§ **Aim of the exercise**: Note the line where "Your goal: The" appears in the data below; write it out exactly, along with every line that comes after it to the end.

§ **Dataset excerpt**:
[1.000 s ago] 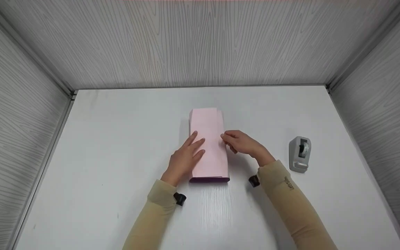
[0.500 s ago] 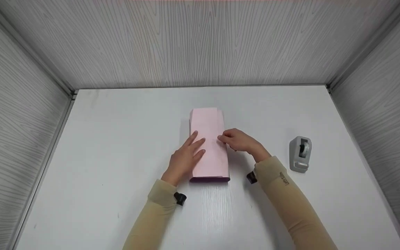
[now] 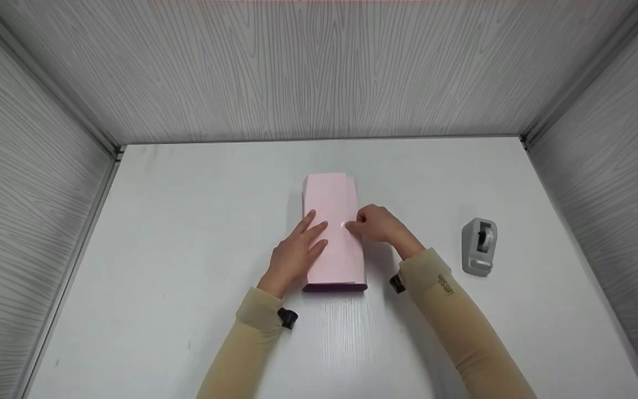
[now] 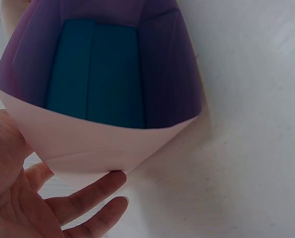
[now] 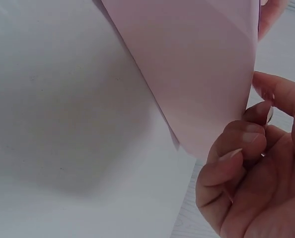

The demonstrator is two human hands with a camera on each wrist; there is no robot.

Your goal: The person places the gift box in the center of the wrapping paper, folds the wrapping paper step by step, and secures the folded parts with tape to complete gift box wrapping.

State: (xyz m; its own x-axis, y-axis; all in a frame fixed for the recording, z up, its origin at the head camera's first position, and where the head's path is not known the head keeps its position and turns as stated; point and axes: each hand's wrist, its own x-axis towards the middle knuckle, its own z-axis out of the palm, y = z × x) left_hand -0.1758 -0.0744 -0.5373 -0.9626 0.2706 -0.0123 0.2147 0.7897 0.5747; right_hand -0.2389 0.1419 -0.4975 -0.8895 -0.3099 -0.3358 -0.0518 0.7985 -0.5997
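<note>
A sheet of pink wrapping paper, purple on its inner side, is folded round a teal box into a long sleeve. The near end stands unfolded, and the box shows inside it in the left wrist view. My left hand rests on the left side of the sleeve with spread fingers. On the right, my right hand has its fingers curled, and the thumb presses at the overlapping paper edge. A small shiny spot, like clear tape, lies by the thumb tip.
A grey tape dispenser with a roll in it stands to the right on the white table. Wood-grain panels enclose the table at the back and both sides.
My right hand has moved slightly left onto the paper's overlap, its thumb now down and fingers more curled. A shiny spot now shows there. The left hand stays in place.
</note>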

§ **Exercise output**:
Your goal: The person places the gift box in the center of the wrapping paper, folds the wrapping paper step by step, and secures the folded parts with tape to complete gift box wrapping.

State: (xyz m; its own x-axis, y-axis; all in a frame fixed for the recording, z up, its origin at the head camera's first position, and where the head's path is not known the head keeps its position and turns as stated; point and axes: each hand's wrist, its own x-axis towards the middle knuckle, its own z-axis out of the palm, y = z × x) left_hand -0.1758 -0.0744 -0.5373 -0.9626 0.2706 -0.0123 0.2147 0.7897 0.5747; right_hand -0.2389 0.1419 -0.4975 -0.8895 -0.3099 -0.3358 -0.0518 0.7985 -0.5997
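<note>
A sheet of pink wrapping paper, purple on its inner side, is folded round a teal box into a long sleeve. The near end stands unfolded, and the box shows inside it in the left wrist view. My left hand rests on the left side of the sleeve with spread fingers. On the right, my right hand has its fingers curled, and the thumb presses at the overlapping paper edge. A small shiny spot, like clear tape, lies by the thumb tip.
A grey tape dispenser with a roll in it stands to the right on the white table. Wood-grain panels enclose the table at the back and both sides.
My right hand has moved slightly left onto the paper's overlap, its thumb now down and fingers more curled. A shiny spot now shows there. The left hand stays in place.
</note>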

The exercise calls for nothing further.